• [Instructions for the task]
Filter the lines below, keeping each one that holds "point".

• [Data excerpt]
---*---
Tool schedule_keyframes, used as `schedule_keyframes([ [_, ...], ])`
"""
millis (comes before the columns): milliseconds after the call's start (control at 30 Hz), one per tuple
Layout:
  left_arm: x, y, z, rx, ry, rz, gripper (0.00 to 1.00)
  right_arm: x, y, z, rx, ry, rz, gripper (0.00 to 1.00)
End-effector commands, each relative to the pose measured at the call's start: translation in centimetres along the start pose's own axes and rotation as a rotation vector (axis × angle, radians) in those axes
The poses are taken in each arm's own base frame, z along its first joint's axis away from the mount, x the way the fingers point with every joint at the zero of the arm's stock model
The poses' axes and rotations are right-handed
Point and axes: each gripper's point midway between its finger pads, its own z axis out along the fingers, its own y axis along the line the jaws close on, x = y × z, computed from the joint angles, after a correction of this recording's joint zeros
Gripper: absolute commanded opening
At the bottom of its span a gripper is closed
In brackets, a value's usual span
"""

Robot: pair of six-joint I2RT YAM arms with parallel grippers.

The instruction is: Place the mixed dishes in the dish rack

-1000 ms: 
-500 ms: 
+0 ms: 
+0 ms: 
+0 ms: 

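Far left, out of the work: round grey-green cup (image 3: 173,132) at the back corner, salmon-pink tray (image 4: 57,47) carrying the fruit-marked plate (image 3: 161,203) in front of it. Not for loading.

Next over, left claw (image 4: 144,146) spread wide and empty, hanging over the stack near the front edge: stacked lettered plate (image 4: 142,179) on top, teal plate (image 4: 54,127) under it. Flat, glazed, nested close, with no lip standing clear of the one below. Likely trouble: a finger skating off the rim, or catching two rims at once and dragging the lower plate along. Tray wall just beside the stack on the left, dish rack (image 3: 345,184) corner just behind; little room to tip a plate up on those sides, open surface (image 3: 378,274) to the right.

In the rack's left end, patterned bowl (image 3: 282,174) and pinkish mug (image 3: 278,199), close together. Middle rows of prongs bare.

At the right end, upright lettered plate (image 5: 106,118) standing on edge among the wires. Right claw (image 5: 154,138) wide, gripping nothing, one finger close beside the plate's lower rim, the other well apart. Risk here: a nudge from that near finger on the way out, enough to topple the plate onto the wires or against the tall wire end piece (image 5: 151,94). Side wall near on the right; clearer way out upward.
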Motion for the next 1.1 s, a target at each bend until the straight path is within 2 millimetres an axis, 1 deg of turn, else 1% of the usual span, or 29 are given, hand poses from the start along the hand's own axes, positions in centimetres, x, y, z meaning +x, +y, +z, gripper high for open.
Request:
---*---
• [Response area]
The poses are taken in each arm's own base frame, z along its first joint's axis away from the mount, x the way the fingers point with every joint at the zero of the arm's stock model
Point and axes: each gripper's point midway between its finger pads, its own z axis out along the fingers, its own y axis along the line the jaws close on, x = y × z, computed from the joint angles, after a correction of this recording's joint zeros

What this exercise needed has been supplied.